In full and unaltered, output the records below.

[Stored dataset items]
——
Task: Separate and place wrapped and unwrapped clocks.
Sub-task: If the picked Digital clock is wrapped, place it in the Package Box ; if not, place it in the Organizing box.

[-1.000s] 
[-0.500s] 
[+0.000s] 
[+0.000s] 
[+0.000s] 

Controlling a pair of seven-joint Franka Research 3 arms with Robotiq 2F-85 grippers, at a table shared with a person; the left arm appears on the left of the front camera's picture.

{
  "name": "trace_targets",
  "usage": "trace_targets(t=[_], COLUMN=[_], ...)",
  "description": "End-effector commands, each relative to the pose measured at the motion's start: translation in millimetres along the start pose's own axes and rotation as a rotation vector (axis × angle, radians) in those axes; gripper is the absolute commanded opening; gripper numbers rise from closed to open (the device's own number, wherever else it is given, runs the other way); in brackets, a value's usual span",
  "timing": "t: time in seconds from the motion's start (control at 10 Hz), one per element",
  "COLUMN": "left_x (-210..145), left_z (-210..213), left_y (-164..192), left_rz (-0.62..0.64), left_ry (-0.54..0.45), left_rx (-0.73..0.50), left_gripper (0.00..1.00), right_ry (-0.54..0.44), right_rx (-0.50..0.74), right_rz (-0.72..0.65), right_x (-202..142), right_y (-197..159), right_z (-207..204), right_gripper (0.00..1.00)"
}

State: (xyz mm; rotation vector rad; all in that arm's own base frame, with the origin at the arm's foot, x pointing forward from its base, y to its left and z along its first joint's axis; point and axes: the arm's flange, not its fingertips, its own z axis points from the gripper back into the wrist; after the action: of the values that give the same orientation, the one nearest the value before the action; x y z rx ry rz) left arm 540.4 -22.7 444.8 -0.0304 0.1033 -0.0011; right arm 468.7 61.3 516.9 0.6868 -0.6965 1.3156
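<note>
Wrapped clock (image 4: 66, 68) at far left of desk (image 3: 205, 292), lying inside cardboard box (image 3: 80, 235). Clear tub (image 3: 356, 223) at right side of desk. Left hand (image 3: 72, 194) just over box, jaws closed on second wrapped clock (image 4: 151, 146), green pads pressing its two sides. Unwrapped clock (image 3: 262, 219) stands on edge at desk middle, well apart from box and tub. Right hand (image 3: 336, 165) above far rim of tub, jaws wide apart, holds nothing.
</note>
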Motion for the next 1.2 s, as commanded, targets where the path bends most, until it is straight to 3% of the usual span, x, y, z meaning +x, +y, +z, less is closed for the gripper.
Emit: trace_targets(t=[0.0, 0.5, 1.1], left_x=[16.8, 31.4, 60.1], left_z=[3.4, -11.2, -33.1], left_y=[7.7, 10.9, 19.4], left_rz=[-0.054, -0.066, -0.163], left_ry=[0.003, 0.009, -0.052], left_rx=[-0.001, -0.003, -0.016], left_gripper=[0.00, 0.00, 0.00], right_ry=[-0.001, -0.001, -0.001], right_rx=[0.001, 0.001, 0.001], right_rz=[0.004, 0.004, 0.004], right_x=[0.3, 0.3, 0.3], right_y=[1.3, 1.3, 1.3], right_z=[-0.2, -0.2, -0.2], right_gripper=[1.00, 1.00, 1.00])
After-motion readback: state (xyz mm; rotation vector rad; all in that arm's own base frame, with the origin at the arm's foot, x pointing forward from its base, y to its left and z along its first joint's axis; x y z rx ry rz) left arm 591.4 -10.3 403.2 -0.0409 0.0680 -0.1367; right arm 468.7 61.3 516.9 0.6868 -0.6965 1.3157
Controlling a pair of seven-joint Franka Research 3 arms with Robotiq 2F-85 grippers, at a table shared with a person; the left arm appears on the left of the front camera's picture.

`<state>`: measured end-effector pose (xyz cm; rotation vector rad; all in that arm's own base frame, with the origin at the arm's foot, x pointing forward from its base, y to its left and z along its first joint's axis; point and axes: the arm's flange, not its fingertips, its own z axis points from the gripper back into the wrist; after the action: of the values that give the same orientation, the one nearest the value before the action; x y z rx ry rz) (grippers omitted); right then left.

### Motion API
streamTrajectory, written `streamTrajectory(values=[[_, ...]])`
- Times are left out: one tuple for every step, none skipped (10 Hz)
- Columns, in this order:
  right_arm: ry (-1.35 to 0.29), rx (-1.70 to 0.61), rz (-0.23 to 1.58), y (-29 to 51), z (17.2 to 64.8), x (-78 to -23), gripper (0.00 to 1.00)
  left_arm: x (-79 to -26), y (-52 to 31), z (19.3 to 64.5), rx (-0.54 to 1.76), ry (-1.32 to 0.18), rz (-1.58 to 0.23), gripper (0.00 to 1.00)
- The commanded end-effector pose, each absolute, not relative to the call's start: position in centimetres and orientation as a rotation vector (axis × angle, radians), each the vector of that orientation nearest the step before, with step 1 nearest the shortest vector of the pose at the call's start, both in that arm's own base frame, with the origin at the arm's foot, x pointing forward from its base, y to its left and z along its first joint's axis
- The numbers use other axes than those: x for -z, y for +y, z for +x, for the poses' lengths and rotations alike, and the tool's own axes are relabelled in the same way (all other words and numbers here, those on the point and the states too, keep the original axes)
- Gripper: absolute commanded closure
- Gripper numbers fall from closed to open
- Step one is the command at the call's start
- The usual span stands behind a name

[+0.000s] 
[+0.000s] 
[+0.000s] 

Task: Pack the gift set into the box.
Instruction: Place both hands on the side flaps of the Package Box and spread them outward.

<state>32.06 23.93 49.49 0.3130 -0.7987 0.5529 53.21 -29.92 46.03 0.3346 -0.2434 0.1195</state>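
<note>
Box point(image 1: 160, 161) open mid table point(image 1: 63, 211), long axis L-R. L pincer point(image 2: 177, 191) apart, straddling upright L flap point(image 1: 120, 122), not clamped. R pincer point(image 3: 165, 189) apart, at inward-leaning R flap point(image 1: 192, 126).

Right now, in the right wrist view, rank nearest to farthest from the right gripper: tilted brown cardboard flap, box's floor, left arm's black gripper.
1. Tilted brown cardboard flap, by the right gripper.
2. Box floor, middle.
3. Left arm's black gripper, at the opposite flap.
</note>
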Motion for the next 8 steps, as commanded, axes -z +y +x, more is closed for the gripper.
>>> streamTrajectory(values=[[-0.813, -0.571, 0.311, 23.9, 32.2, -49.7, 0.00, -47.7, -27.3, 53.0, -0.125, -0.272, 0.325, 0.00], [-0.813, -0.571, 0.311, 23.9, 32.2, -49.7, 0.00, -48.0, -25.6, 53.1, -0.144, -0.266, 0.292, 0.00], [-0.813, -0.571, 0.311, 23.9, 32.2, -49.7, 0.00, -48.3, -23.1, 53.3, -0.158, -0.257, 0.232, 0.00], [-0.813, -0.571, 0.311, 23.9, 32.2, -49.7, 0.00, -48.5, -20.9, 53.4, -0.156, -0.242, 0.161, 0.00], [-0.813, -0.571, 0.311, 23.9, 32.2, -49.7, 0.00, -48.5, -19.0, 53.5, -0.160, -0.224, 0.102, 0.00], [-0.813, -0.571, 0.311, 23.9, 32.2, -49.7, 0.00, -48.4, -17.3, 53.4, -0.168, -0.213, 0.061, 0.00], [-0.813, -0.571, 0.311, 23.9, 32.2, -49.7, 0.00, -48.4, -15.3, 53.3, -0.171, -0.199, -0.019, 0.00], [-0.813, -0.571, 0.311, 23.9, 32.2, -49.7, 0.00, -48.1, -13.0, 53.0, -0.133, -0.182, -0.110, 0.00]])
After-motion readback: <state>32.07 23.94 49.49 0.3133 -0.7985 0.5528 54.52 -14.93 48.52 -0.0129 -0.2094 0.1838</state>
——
▶ SOLVED PROBLEM
Task: Separate and place wrapped and unwrapped clocks.
Sub-task: If the picked Digital clock is wrapped, place it in the Package Box ; if not, place it in the Organizing box.

[-1.000s] 
[-0.500s] 
[+0.000s] 
[+0.000s] 
[+0.000s] 

Controlling a pair of seven-joint Franka Research 3 arms with Robotiq 2F-85 grippers, at a table shared with a person; the left arm appears on the left of the front camera's picture.

{
  "name": "trace_targets",
  "usage": "trace_targets(t=[_], COLUMN=[_], ...)",
  "description": "End-effector commands, each relative to the pose measured at the motion's start: translation in millimetres along the start pose's own axes and rotation as a rotation vector (axis × angle, radians) in those axes; gripper is the absolute commanded opening; gripper numbers rise from closed to open (the device's own number, wherever else it is given, runs the other way); in brackets, a value's usual span",
  "timing": "t: time in seconds from the motion's start (control at 10 Hz), one per element",
  "COLUMN": "left_x (-210..145), left_z (-210..213), left_y (-164..192), left_rz (-0.62..0.64), left_ry (-0.54..0.45), left_rx (-0.73..0.50), left_gripper (0.00..1.00), right_ry (-0.54..0.44), right_rx (-0.50..0.74), right_rz (-0.72..0.65), right_x (-202..142), right_y (-197..159), right_z (-207..204), right_gripper (0.00..1.00)"
}

State: (xyz mm; rotation vector rad; all in that arm's own base frame, with the origin at the arm's foot, x pointing forward from its base, y to its left and z along its first joint's axis; point and axes: the arm's flange, not its fingertips, its own z axis points from the gripper back into the wrist; after the action: of the values that give the same orientation, the one nearest the value before the action; x y z rx ry rz) left arm 540.4 -22.7 444.8 -0.0304 0.1033 -0.0011; right arm 468.7 61.3 516.9 0.6868 -0.6965 1.3156
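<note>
Wrapped clock (image 4: 66, 68) at far left of desk (image 3: 205, 292), lying inside cardboard box (image 3: 80, 235). Clear tub (image 3: 356, 223) at right side of desk. Left hand (image 3: 72, 194) just over box, jaws closed on second wrapped clock (image 4: 151, 146), green pads pressing its two sides. Unwrapped clock (image 3: 262, 219) stands on edge at desk middle, well apart from box and tub. Right hand (image 3: 336, 165) above far rim of tub, jaws wide apart, holds nothing.
</note>
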Motion for the next 1.2 s, as commanded, targets where the path bends most, until it is straight to 3% of the usual span, x, y, z meaning +x, +y, +z, less is closed for the gripper.
Emit: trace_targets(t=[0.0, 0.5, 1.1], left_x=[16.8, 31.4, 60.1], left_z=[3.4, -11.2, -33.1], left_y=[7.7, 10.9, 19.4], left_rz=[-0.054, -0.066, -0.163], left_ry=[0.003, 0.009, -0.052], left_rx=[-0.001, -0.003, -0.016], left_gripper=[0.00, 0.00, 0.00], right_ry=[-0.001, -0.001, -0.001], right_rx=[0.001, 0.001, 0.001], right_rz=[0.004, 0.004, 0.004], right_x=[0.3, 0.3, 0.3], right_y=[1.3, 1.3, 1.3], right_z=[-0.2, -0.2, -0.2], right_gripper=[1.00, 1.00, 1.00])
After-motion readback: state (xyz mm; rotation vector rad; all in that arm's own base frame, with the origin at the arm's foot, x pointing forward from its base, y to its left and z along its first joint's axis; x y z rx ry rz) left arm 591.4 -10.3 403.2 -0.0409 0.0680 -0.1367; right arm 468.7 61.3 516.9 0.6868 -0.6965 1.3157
Controlling a pair of seven-joint Franka Research 3 arms with Robotiq 2F-85 grippers, at a table shared with a person; the left arm appears on the left of the front camera's picture.

`<state>`: measured end-effector pose (xyz cm; rotation vector rad; all in that arm's own base frame, with the origin at the arm's foot, x pointing forward from its base, y to its left and z along its first joint's axis; point and axes: the arm's flange, not its fingertips, its own z axis points from the gripper back into the wrist; after the action: of the values that give the same orientation, the one nearest the value before the action; x y z rx ry rz) (grippers omitted); right then left.

### Motion API
streamTrajectory, written `streamTrajectory(values=[[_, ...]])`
- Times are left out: one tuple for every step, none skipped (10 Hz)
- Columns, in this order:
  right_arm: ry (-1.35 to 0.29), rx (-1.70 to 0.61), rz (-0.23 to 1.58), y (-29 to 51), z (17.2 to 64.8), x (-78 to -23), gripper (0.00 to 1.00)
  left_arm: x (-79 to -26), y (-52 to 31), z (19.3 to 64.5), rx (-0.54 to 1.76), ry (-1.32 to 0.18), rz (-1.58 to 0.23), gripper (0.00 to 1.00)
- The commanded end-effector pose, each absolute, not relative to the call's start: position in centimetres and orientation as a rotation vector (axis × angle, radians), each the vector of that orientation nearest the step before, with step 1 nearest the shortest vector of the pose at the call's start, both in that arm's own base frame, with the origin at the arm's foot, x pointing forward from its base, y to its left and z along its first joint's axis
- The numbers use other axes than those: x for -z, y for +y, z for +x, for the poses' lengths and rotations alike, and the tool's own axes are relabelled in the same way (all other words and numbers here, those on the point and the states too, keep the original axes)
- Gripper: absolute commanded closure
- Gripper numbers fall from closed to open
- Step one is the command at the call's start
- The usual span stands behind a name

[+0.000s] 
[+0.000s] 
[+0.000s] 

Task: Pack the gift set into the box.
Instruction: Place both hands on the side flaps of the Package Box and spread them outward.

<state>32.06 23.93 49.49 0.3130 -0.7987 0.5529 53.21 -29.92 46.03 0.3346 -0.2434 0.1195</state>
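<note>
Box point(image 1: 160, 161) open mid table point(image 1: 63, 211), long axis L-R. L pincer point(image 2: 177, 191) apart, straddling upright L flap point(image 1: 120, 122), not clamped. R pincer point(image 3: 165, 189) apart, at inward-leaning R flap point(image 1: 192, 126).

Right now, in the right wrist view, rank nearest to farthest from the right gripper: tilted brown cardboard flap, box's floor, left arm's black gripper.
1. Tilted brown cardboard flap, by the right gripper.
2. Box floor, middle.
3. Left arm's black gripper, at the opposite flap.
</note>
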Motion for the next 8 steps, as commanded, axes -z +y +x, more is closed for the gripper.
>>> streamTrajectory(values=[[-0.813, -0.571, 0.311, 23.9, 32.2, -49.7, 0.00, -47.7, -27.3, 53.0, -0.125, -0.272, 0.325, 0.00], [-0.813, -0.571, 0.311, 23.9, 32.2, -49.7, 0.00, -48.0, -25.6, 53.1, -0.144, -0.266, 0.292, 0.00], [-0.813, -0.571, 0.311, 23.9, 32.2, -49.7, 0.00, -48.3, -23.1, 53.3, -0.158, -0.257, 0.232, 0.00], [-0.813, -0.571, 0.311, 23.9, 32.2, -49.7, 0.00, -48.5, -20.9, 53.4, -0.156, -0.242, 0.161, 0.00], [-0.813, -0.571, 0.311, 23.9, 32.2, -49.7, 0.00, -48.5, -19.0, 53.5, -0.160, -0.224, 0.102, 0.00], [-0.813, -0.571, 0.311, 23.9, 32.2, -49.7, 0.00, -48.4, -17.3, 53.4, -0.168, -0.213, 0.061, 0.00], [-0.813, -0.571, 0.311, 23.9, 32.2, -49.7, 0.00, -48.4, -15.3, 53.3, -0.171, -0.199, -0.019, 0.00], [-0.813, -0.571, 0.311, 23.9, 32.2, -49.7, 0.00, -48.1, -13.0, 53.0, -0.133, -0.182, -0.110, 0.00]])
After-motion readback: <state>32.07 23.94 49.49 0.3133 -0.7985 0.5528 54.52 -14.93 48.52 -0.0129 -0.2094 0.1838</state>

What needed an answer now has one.